The newspaper remained in the control of the Hastings and Gamage families for five generations until the sale to Essex Media Group.

== Competition ==
By 1996, the Daily Evening Item was the last family-owned newspaper on the North Shore, its chief competitor, The Salem Evening News, having been bought the year before by Essex County Newspapers, part of the Ottaway division of Dow Jones & Company, which already published four other dailies up the coast. Item Publisher Brian Thayer told employees the paper was "fac[ing] bankruptcy or failure".

The Gamage family hired a new publisher, B.J. Frazier, and cut employee wages. Four years later, Frazier changed the paper's name to The Daily Item, introduced a morning edition and announced an agreement with Essex County Newspapers to print the Lynn paper on their presses. The Daily Item circulation at the time was little over 20,000.
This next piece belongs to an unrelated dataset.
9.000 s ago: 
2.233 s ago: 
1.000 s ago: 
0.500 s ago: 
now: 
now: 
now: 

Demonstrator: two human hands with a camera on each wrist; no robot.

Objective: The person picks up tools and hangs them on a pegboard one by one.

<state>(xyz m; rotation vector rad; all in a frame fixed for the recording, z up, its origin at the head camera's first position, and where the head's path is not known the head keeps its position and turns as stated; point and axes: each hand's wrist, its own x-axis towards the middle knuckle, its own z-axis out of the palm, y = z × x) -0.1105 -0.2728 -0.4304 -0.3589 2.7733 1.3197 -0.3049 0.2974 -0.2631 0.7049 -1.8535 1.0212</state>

Contrary to reports in 1996 that the newspaper might be sold, possibly to Essex County Newspapers, Frazier in 2000 said the Beverly-based publisher would be treated as "a commercial printing company", not "a potential merger. ... The Daily Item is going to remain fully independent."

==Sale by Hastings-Gamage family==
In September 2014, Hastings & Sons Publishing Co. Inc., sold The Daily Item to Essex Media Group, a local investment group led by Communications Consulting Group principal and former Item editor Ted Grant. According to publisher Peter Hastings Gamage, the sale was required to meet the company's pension obligations. The sale ended 137 years of ownership by the Hastings family.

==Prices==
The Daily Item prices are: $2 Monday-Saturday.